__Exercise__
Search the material for "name" and copy each line in which it is found.

___ Information shown

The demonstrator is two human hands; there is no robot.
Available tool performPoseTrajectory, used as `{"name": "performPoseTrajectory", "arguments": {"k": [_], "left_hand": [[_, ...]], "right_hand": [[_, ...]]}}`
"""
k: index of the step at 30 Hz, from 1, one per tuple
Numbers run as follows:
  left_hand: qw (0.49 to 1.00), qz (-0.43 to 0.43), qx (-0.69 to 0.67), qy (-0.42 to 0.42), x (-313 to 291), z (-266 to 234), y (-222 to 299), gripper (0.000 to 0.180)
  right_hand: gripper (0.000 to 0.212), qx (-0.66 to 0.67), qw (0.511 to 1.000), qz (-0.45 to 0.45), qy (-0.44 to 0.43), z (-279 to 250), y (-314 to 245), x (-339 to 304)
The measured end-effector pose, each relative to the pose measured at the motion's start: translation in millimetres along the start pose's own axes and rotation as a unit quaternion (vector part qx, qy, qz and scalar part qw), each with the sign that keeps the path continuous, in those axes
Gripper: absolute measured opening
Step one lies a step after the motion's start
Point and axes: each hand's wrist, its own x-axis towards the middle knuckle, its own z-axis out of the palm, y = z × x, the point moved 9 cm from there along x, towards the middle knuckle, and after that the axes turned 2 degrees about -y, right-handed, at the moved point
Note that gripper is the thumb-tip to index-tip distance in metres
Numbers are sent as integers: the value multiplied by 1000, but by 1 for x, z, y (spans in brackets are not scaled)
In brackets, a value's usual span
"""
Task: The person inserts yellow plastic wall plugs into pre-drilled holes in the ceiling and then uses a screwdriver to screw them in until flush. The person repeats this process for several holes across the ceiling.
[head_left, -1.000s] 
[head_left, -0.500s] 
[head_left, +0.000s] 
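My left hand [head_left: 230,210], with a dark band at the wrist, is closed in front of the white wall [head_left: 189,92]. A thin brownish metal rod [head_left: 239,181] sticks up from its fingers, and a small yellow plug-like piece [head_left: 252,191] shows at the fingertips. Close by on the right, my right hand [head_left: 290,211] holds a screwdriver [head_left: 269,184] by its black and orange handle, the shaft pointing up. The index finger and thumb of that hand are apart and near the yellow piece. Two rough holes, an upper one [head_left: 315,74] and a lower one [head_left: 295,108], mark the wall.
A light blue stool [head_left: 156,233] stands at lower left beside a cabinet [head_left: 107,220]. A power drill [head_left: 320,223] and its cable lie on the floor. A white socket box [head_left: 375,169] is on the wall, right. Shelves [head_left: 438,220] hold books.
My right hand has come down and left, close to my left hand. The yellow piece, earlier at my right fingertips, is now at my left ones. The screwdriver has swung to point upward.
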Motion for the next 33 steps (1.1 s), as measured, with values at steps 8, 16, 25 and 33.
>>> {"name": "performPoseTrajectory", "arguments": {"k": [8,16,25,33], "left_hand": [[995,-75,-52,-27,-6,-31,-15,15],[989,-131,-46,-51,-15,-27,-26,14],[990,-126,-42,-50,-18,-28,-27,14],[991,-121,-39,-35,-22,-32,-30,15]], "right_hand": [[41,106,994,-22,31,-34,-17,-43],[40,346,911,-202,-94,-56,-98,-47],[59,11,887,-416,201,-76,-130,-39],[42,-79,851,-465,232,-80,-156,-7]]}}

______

__Your solution__
Available tool performPoseTrajectory, used as `{"name": "performPoseTrajectory", "arguments": {"k": [_], "left_hand": [[_, ...]], "right_hand": [[_, ...]]}}`
>>> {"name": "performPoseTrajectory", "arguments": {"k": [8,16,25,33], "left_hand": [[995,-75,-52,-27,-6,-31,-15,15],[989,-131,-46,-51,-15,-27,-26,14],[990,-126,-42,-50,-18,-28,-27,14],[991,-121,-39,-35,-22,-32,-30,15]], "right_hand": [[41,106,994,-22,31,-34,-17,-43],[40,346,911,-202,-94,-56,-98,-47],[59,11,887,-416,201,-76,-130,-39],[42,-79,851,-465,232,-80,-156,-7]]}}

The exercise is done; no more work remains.